Completing the line-up was Kenneth Kendall, the BBC’s first newsreader and long-time face of the BBC News, now pining for the company of dogs, given that his increasing frailty meant he could no longer have their company in his life.
The show was very much an experiment. Dr Michael Mosley, still a frequent face on television health programmes now, was at the helm alongside Ellen Langer, a Harvard Professor who had conducted a similar experiment 30 years previously. The pair watched live video footage of the behaviour and progress of the pensioners as they sought to establish whether they could really think themselves younger.
Each participant had issues. Jameson and Sims struggled to get their luggage upstairs, but the watching doctors refused to intervene and help. They wanted to see if the pair’s belief that they couldn’t complete such a seemingly basic task could actually be overcome – and the doctors were right.

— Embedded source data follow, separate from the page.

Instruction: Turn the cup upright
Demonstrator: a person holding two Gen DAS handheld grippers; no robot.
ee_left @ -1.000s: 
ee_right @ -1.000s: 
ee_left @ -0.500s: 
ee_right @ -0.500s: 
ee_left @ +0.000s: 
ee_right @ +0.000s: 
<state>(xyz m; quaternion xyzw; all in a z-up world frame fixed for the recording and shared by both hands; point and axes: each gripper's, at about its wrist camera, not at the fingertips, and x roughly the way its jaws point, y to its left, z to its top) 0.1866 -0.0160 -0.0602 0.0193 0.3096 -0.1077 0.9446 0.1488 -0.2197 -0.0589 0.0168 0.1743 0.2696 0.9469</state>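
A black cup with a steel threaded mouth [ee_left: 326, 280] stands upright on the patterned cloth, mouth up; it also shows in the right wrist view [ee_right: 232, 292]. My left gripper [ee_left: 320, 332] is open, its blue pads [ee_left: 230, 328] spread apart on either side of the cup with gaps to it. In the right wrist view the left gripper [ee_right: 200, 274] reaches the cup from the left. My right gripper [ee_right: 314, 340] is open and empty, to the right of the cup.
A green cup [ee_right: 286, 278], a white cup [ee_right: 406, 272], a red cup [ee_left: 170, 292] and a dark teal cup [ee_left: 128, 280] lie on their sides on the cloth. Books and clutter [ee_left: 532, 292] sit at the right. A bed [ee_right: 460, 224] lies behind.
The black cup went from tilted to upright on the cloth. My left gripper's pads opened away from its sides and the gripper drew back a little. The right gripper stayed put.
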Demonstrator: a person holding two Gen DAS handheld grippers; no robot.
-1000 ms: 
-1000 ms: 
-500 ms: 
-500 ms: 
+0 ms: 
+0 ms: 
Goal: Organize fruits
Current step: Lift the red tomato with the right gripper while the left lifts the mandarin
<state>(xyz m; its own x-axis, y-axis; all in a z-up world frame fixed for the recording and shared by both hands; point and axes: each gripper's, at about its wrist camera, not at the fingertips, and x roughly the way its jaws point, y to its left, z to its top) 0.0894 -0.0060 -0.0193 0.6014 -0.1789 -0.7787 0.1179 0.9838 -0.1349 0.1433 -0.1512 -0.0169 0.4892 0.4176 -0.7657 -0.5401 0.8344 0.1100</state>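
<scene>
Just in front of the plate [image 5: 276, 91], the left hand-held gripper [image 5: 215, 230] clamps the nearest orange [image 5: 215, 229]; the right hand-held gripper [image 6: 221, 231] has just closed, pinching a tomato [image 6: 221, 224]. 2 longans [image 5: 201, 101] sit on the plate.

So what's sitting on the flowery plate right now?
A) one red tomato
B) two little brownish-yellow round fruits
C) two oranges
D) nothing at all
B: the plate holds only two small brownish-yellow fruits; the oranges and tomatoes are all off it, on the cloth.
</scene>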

It set an interesting precedent as the celebrities railed against their situation, but steadily began to overcome challenges.
The time in the house was geared around making the subjects feel as though they were back in their younger heydays, even down to television programmes, games and food and drink. But the more personal element of the experiment took them down memory lane more than they had bargained for. Amongst the tailored approaches, Blair was taken back to performing on the London Palladium stage, Kendall was tasked with exercising dogs, and Bird was returned to cricket grounds in an emotional effort to stimulate their spirit, with mixed results.
At the start of the mini-series, each of the participants had been given a series of tests to assess their physical and mental capacity and which would be repeated when the experiment was over. Despite a few bumps and personality clashes, it became clear that all were making some level of progress, and when the final scores were in, all scored better in their second round of test scores, none more so than Dickie Bird who was overcome with emotion at his improvements.
Behind the entertaining moments, The Young Ones was a social experiment with a noble purpose – trying to prove that with the right support and stimulus, older people could get back some of the vim and vigour of their youth. It may have presented a bleak impression of old age at the start of the programme, but the personal triumphs and very real improvements in the quality of life for its participants made The Young Ones a delightful and thought-provoking offering – a kind of Celebrity Big Brother for the older generation – but with a far more sincere motivation, and for that matter, far more entertaining.